*Work instruction*
Determine how many lines in the records hold "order", then give that number by itself.

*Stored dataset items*
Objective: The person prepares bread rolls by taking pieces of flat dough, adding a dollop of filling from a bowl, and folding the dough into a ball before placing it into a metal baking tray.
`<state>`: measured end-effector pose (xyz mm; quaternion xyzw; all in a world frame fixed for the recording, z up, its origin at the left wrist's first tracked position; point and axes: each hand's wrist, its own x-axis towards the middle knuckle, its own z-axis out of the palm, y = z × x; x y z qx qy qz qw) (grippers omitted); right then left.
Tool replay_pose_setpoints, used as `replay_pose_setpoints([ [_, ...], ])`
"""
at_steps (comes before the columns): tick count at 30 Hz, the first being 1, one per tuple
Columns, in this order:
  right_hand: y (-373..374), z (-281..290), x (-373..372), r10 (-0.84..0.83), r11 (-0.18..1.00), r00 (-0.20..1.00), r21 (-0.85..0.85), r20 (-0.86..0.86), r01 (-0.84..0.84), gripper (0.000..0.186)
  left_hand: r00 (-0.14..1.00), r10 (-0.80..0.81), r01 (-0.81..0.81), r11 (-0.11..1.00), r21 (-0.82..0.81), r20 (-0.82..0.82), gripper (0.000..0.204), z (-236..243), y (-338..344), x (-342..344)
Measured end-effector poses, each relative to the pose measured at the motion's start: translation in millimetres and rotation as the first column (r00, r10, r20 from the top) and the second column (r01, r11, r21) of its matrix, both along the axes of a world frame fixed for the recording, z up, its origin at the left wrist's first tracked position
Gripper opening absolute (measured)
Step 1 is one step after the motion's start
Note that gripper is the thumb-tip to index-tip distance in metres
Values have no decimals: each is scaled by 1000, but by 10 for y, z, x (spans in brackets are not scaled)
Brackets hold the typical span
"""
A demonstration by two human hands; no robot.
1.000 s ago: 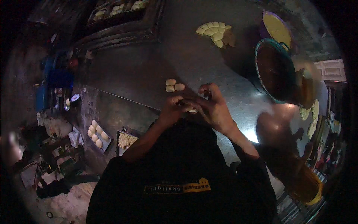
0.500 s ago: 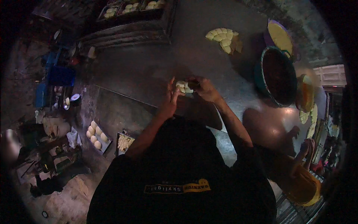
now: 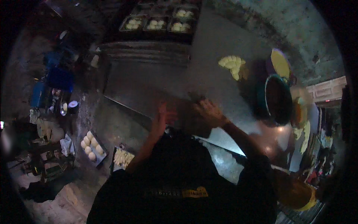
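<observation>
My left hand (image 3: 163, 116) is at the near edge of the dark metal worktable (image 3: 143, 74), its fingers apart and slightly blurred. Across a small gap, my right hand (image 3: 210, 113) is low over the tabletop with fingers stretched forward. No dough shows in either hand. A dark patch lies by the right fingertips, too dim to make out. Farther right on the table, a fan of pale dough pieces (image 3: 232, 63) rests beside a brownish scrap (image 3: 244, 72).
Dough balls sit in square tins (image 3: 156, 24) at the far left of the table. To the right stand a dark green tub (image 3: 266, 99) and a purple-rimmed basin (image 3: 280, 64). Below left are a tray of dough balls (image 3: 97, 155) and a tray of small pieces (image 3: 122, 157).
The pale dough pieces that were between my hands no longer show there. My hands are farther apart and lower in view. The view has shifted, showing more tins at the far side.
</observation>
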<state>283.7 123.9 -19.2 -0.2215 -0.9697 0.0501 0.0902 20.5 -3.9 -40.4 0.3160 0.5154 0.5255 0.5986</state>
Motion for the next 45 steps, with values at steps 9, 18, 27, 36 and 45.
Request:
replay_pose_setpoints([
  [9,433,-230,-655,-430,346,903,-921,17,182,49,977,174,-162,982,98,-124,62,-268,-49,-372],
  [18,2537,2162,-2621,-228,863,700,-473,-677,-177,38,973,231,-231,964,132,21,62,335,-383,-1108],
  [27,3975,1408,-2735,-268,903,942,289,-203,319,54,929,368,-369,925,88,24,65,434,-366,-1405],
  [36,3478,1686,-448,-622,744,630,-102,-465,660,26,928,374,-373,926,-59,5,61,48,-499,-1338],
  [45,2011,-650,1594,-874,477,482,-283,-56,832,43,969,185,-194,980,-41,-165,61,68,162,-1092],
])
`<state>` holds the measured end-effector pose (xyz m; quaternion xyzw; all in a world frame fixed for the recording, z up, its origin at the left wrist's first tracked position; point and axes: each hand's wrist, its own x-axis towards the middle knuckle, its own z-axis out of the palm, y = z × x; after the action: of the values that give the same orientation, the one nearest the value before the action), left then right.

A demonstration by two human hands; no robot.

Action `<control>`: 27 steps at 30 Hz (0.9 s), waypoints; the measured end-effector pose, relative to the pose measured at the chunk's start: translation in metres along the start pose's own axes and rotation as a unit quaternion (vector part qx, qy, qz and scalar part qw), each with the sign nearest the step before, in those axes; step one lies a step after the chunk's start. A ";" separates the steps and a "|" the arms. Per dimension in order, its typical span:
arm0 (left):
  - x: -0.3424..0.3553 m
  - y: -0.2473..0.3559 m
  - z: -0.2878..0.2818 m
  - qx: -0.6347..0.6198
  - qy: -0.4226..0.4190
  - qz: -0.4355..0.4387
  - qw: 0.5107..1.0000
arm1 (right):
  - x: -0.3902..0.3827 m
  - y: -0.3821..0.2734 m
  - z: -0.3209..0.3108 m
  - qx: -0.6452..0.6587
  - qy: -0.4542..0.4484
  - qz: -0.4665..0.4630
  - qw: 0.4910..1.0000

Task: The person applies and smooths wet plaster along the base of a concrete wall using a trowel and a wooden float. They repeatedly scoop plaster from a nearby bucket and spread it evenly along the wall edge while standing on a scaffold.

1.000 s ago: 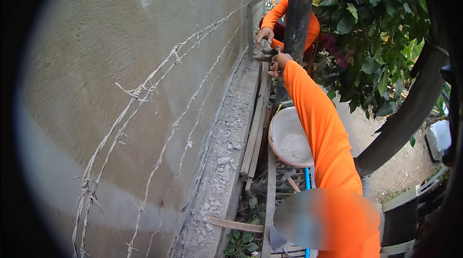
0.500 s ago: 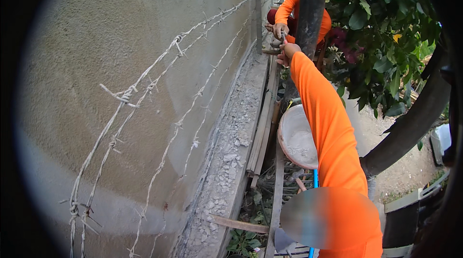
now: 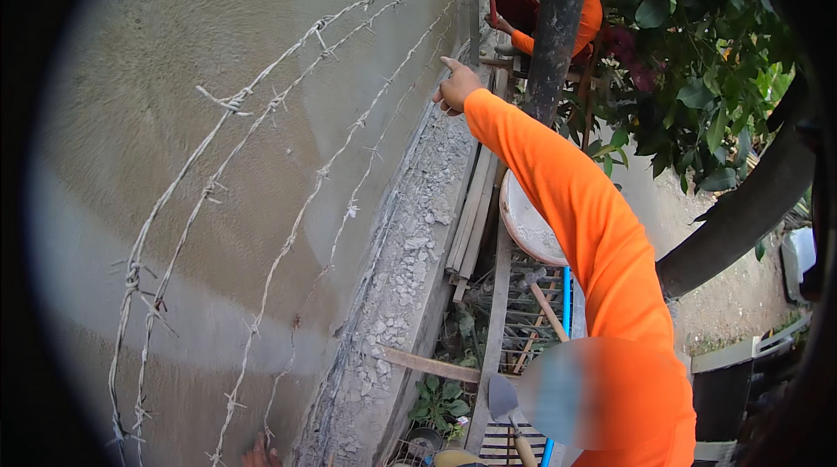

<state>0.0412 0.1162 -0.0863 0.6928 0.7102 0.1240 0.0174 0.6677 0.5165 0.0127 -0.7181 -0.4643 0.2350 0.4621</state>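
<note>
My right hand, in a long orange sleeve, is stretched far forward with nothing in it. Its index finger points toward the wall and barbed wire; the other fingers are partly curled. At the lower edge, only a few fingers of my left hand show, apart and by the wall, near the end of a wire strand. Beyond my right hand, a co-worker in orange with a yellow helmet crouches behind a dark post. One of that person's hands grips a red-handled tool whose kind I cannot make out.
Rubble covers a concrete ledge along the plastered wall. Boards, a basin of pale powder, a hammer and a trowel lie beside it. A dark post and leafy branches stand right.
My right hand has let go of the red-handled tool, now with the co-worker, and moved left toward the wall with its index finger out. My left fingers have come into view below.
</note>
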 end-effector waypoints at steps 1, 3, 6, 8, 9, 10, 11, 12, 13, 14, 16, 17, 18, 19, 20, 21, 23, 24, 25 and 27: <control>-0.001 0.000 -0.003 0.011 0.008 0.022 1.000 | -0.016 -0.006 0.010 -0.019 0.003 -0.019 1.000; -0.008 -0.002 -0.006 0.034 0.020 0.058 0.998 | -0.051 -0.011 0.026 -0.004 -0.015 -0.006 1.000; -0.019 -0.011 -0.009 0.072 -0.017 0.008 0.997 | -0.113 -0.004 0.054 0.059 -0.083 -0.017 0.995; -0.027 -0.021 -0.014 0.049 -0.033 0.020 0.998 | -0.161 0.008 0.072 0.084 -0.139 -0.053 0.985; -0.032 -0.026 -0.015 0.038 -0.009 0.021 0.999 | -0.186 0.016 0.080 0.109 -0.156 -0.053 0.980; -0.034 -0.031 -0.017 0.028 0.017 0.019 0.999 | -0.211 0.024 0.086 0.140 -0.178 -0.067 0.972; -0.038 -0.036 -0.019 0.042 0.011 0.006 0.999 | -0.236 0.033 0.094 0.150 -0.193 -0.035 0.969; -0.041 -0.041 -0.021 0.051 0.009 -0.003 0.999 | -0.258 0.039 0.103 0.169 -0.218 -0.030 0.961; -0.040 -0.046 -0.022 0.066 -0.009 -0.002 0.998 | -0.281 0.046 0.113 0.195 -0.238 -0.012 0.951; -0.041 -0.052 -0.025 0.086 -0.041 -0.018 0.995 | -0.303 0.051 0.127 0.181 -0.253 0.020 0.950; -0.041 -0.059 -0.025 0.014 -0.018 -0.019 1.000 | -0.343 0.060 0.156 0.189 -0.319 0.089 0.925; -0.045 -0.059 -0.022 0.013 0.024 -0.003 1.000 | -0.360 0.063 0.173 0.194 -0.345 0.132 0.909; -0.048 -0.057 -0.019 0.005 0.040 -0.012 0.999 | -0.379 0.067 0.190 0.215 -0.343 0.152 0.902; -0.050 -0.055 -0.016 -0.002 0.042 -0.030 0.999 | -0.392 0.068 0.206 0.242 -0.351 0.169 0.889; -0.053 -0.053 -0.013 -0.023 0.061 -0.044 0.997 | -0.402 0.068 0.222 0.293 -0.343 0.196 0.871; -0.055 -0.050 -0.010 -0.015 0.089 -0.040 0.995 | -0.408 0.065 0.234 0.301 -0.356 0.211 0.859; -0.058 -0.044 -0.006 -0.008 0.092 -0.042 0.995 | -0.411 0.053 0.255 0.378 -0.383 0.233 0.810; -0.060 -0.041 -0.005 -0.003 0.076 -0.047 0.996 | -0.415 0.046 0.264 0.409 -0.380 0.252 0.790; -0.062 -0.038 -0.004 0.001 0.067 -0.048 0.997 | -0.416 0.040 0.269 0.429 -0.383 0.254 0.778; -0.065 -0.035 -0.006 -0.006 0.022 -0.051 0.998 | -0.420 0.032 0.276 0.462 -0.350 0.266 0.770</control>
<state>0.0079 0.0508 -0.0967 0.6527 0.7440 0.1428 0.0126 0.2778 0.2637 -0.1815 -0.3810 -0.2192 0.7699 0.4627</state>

*Response box*
2